■ What you are asked to do ■
Copy each line below that contains "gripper".

Saved data entries
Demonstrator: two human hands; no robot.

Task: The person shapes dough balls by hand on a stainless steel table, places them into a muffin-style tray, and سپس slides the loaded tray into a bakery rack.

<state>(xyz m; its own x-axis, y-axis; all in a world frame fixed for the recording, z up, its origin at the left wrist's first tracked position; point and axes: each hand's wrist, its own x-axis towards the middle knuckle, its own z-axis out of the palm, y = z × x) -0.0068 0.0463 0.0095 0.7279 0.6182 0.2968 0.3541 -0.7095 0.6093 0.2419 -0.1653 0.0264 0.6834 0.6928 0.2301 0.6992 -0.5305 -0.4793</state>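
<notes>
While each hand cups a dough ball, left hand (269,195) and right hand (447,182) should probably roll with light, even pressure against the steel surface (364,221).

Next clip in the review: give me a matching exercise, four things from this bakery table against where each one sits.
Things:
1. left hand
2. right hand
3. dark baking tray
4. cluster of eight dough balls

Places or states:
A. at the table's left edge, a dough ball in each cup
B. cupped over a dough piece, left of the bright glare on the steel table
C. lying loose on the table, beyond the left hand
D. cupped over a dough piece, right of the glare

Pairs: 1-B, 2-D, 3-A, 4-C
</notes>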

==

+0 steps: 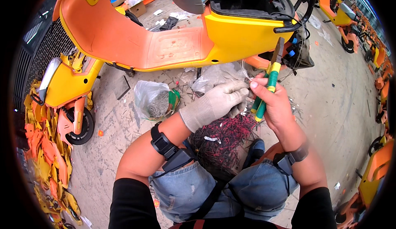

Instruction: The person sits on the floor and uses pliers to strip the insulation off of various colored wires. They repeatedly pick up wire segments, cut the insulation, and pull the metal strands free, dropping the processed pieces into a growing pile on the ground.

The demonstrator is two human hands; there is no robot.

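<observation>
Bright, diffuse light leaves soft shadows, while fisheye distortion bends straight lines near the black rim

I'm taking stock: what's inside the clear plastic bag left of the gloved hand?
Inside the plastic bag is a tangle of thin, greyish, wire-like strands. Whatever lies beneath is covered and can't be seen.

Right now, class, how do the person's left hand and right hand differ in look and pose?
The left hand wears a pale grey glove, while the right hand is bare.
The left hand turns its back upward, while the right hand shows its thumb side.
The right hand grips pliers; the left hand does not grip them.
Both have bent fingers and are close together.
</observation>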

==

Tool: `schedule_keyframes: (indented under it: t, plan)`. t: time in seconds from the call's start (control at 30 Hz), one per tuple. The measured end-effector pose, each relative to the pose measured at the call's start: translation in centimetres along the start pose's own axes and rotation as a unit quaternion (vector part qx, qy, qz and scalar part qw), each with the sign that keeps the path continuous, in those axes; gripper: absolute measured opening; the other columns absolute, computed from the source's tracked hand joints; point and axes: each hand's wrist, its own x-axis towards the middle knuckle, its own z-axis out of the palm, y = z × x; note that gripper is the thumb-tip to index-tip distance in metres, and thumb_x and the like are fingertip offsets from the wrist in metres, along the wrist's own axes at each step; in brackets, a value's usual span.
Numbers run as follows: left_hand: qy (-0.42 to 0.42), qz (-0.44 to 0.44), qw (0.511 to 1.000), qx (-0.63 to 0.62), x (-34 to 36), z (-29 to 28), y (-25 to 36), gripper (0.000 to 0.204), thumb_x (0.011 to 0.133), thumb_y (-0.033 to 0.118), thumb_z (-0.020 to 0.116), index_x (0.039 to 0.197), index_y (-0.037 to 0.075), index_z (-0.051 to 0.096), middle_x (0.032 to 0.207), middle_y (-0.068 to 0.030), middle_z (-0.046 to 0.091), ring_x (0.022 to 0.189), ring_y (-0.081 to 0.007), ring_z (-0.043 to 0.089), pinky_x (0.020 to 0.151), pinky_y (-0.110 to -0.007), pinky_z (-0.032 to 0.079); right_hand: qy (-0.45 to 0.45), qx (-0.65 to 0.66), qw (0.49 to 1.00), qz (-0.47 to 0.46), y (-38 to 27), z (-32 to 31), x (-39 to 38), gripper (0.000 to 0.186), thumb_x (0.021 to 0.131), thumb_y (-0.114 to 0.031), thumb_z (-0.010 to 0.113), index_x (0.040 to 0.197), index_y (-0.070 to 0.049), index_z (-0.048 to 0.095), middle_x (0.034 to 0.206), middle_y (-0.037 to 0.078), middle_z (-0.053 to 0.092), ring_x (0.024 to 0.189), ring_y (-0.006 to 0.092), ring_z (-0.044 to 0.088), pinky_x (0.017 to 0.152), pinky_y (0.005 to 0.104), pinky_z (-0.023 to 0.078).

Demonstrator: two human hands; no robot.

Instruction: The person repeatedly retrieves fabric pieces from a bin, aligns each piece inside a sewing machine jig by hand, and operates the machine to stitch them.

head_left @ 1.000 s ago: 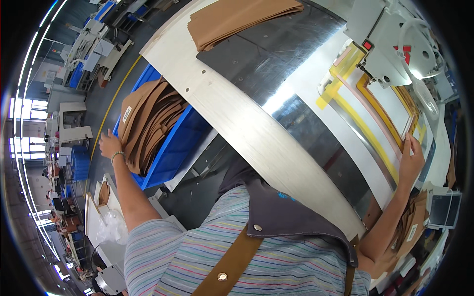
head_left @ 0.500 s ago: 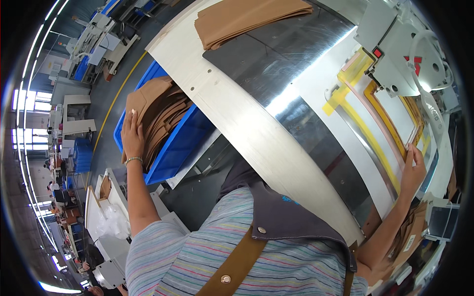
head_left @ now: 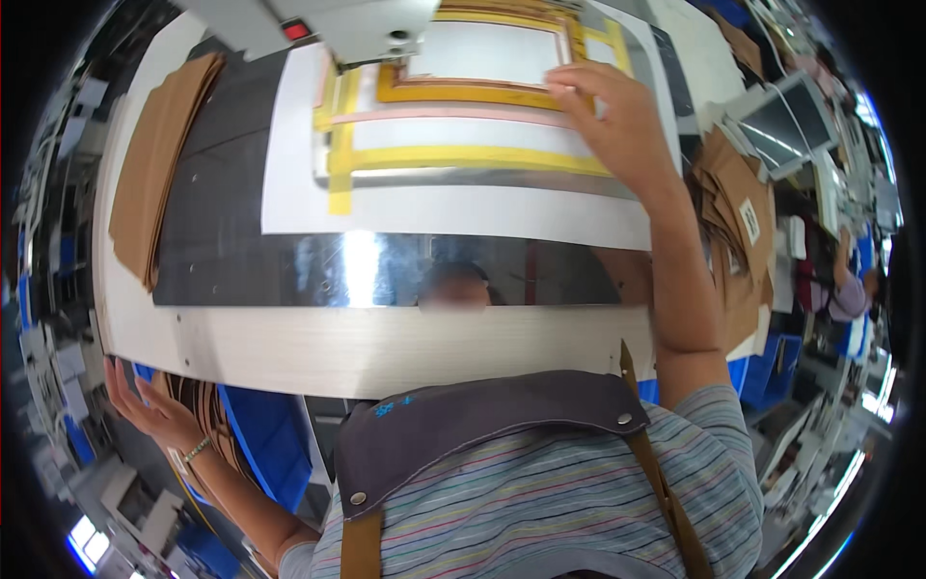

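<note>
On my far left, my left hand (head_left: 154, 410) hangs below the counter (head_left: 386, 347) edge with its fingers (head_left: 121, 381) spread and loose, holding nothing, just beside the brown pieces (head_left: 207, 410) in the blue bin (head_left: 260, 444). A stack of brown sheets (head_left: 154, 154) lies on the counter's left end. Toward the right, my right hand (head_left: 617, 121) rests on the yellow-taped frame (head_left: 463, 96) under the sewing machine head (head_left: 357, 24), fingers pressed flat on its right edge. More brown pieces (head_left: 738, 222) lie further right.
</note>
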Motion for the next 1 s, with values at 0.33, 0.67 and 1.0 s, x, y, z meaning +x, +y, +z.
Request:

■ Solution to this problem ■
Tool: `schedule_keyframes: (indented under it: t, plan)`. t: time in seconds from the call's start (control at 30 Hz), one per tuple. The measured end-effector pose, each relative to the pose measured at the call's start: translation in centimetres along the start pose's own axes and rotation as a unit quaternion (vector part qx, qy, qz and scalar part qw), each with the sign that keeps the path continuous, in those axes; gripper: absolute measured opening; the other columns absolute, computed from the source's tracked hand joints; point and axes: each hand's wrist, its own x-axis towards the middle knuckle, its own z-axis out of the palm, y = z × x; note that gripper is the thumb-tip to index-tip distance in metres, and thumb_x and the like are fingertip offsets from the wrist in metres, along the wrist's own axes at each step; in brackets, a value's usual span.
Numbers run as follows: left_hand: qy (-0.42 to 0.42), qz (-0.44 to 0.44), qw (0.511 to 1.000), qx (-0.63 to 0.62), x (-34 to 36), z (-29 to 28), y (-25 to 36), gripper (0.000 to 0.204), thumb_x (0.011 to 0.133), thumb_y (-0.033 to 0.118), thumb_z (-0.020 to 0.116), index_x (0.039 to 0.197), index_y (-0.037 to 0.075), index_z (-0.051 to 0.096), middle_x (0.032 to 0.207), middle_y (-0.068 to 0.030), middle_z (-0.046 to 0.091), ring_x (0.022 to 0.189), ring_y (-0.081 to 0.007), ring_z (-0.043 to 0.089), pinky_x (0.020 to 0.151), pinky_y (-0.110 to -0.007), pinky_z (-0.032 to 0.079); right_hand: qy (-0.45 to 0.45), qx (-0.65 to 0.66), qw (0.49 to 1.00), qz (-0.47 to 0.46), y (-38 to 27), z (-32 to 31), x (-39 to 38), gripper (0.000 to 0.186), thumb_x (0.021 to 0.131), thumb_y (-0.114 to 0.031), thumb_z (-0.010 to 0.113), index_x (0.040 to 0.197), index_y (-0.070 to 0.049), index_z (-0.048 to 0.095), middle_x (0.034 to 0.206), middle_y (-0.037 to 0.078), middle_z (-0.053 to 0.092), ring_x (0.024 to 0.189), ring_y (-0.006 to 0.092), ring_z (-0.044 to 0.088), pinky_x (0.017 to 0.152), pinky_y (0.005 to 0.104), pinky_z (-0.023 to 0.078).

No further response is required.